↓

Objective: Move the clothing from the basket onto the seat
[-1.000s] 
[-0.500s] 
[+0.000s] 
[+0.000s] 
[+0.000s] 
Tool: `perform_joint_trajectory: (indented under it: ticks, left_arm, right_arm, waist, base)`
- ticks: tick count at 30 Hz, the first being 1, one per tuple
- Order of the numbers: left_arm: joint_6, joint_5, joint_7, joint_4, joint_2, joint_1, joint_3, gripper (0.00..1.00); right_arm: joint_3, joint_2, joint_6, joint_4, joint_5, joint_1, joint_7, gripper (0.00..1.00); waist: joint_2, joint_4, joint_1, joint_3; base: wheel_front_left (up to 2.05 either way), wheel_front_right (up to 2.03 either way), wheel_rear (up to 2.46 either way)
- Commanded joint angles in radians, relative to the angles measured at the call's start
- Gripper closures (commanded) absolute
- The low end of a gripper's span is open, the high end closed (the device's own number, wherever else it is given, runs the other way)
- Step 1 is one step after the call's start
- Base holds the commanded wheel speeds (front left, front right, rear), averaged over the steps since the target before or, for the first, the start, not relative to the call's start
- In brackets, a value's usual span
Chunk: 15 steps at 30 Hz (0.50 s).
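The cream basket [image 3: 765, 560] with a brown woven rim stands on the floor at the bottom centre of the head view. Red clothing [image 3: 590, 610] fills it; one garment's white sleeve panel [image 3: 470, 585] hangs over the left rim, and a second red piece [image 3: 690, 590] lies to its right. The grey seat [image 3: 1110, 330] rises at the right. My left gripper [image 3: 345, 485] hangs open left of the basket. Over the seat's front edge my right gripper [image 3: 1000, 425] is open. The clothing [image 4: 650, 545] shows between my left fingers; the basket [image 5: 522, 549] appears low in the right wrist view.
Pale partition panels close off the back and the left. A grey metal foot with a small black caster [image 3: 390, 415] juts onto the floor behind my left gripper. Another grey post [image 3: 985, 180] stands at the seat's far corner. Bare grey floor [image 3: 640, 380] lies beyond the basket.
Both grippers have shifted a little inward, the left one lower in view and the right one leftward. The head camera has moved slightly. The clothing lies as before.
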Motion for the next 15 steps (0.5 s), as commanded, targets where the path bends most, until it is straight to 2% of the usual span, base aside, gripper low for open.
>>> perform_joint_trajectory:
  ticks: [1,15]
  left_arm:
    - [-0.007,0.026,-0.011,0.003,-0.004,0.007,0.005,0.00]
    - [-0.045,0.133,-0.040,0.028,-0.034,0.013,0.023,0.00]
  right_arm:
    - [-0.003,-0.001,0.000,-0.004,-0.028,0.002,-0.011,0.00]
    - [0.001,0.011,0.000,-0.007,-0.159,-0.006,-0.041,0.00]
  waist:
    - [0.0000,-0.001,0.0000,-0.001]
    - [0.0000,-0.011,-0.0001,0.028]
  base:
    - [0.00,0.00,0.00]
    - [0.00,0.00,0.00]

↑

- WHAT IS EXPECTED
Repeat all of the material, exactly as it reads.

- TASK RESPONSE
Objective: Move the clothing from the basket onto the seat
[-1.000s] 
[-0.500s] 
[+0.000s] 
[+0.000s] 
[+0.000s] 
Tool: `perform_joint_trajectory: (indented under it: ticks, left_arm, right_arm, waist, base)`
- ticks: tick count at 30 Hz, the first being 1, one per tuple
- Order of the numbers: left_arm: joint_6, joint_5, joint_7, joint_4, joint_2, joint_1, joint_3, gripper (0.00..1.00); right_arm: joint_3, joint_2, joint_6, joint_4, joint_5, joint_1, joint_7, gripper (0.00..1.00); waist: joint_2, joint_4, joint_1, joint_3; base: wheel_front_left (up to 2.05 either way), wheel_front_right (up to 2.03 either way), wheel_rear (up to 2.46 either way)
- Commanded joint angles in radians, relative to the angles measured at the call's start
- Gripper closures (commanded) absolute
- The low end of a gripper's span is open, the high end closed (the device's own number, wherever else it is given, runs the other way)
- Step 1 is one step after the call's start
- Base holds the commanded wheel speeds (front left, front right, rear), averaged over the steps since the target before or, for the first, the start, not relative to the call's start
- In brackets, a value's usual span
Chunk: 15 steps at 30 Hz (0.50 s).
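The cream basket [image 3: 765, 560] with a brown woven rim stands on the floor at the bottom centre of the head view. Red clothing [image 3: 590, 610] fills it; one garment's white sleeve panel [image 3: 470, 585] hangs over the left rim, and a second red piece [image 3: 690, 590] lies to its right. The grey seat [image 3: 1110, 330] rises at the right. My left gripper [image 3: 345, 485] hangs open left of the basket. Over the seat's front edge my right gripper [image 3: 1000, 425] is open. The clothing [image 4: 650, 545] shows between my left fingers; the basket [image 5: 522, 549] appears low in the right wrist view.
Pale partition panels close off the back and the left. A grey metal foot with a small black caster [image 3: 390, 415] juts onto the floor behind my left gripper. Another grey post [image 3: 985, 180] stands at the seat's far corner. Bare grey floor [image 3: 640, 380] lies beyond the basket.
Both grippers have shifted a little inward, the left one lower in view and the right one leftward. The head camera has moved slightly. The clothing lies as before.
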Motion for the next 15 steps (0.5 s), as commanded, targets where the path bends most, until it is straight to 2% of the usual span, base aside, gripper low for open.
>>> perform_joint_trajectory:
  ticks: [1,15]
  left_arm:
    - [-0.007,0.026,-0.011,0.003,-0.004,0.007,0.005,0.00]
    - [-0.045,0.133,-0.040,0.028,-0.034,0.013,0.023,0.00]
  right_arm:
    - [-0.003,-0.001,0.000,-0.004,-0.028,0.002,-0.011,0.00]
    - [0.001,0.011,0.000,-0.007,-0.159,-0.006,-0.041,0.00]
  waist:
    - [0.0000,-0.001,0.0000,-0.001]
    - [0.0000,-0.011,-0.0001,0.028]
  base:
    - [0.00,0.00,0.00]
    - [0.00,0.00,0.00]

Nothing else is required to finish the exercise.